> Description of the task: Your reply should consist solely of the lines from the start of the material below through the line containing "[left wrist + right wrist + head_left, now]", reproduced exactly.

(Raw data begins)

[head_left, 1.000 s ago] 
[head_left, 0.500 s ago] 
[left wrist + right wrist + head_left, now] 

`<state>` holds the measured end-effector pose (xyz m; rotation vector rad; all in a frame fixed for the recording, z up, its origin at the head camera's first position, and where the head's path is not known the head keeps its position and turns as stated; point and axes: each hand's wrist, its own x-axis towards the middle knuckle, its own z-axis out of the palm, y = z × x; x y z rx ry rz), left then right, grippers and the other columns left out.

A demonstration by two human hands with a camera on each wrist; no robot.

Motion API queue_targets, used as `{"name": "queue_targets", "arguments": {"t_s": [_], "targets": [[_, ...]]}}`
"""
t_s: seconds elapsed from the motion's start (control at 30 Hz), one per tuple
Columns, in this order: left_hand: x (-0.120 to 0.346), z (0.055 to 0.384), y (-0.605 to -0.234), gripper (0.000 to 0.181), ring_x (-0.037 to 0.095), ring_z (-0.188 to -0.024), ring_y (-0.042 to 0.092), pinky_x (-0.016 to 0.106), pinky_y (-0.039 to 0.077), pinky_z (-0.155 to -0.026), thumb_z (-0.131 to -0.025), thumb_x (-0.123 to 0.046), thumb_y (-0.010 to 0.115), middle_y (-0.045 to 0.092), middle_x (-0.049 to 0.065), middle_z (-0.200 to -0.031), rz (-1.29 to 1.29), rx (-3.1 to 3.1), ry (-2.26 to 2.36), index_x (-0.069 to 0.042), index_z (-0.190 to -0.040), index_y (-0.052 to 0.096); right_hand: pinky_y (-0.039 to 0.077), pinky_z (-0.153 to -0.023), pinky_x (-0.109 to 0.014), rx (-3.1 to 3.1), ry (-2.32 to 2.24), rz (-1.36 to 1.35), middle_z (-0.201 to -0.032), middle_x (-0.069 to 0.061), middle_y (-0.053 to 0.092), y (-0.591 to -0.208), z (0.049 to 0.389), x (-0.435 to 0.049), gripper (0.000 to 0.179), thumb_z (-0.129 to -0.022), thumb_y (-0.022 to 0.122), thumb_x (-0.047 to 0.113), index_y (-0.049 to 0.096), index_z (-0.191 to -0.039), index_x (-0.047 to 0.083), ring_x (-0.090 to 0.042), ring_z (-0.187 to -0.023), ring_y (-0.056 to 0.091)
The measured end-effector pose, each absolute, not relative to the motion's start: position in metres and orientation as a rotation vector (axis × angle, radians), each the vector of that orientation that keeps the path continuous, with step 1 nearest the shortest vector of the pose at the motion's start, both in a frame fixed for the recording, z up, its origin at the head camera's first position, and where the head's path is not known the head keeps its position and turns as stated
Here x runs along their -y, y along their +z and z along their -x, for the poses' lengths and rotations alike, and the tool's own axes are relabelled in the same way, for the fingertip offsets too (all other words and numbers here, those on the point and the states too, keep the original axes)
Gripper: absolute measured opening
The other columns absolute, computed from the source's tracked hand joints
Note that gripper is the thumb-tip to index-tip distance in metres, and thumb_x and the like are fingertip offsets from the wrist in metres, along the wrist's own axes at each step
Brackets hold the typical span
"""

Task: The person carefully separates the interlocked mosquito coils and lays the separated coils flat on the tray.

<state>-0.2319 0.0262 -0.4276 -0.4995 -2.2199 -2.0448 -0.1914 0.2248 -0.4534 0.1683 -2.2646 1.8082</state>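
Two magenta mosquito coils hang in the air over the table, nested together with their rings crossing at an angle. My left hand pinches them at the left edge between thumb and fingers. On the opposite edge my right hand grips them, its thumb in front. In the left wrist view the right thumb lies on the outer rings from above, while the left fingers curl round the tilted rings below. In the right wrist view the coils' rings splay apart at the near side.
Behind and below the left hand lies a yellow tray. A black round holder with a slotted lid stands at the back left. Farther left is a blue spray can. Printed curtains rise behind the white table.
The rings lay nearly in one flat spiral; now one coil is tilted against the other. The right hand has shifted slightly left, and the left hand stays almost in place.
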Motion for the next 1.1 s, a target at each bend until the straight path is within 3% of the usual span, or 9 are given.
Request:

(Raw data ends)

> Output:
[head_left, 1.000 s ago] 
[head_left, 0.500 s ago] 
[left wrist + right wrist + head_left, now] 

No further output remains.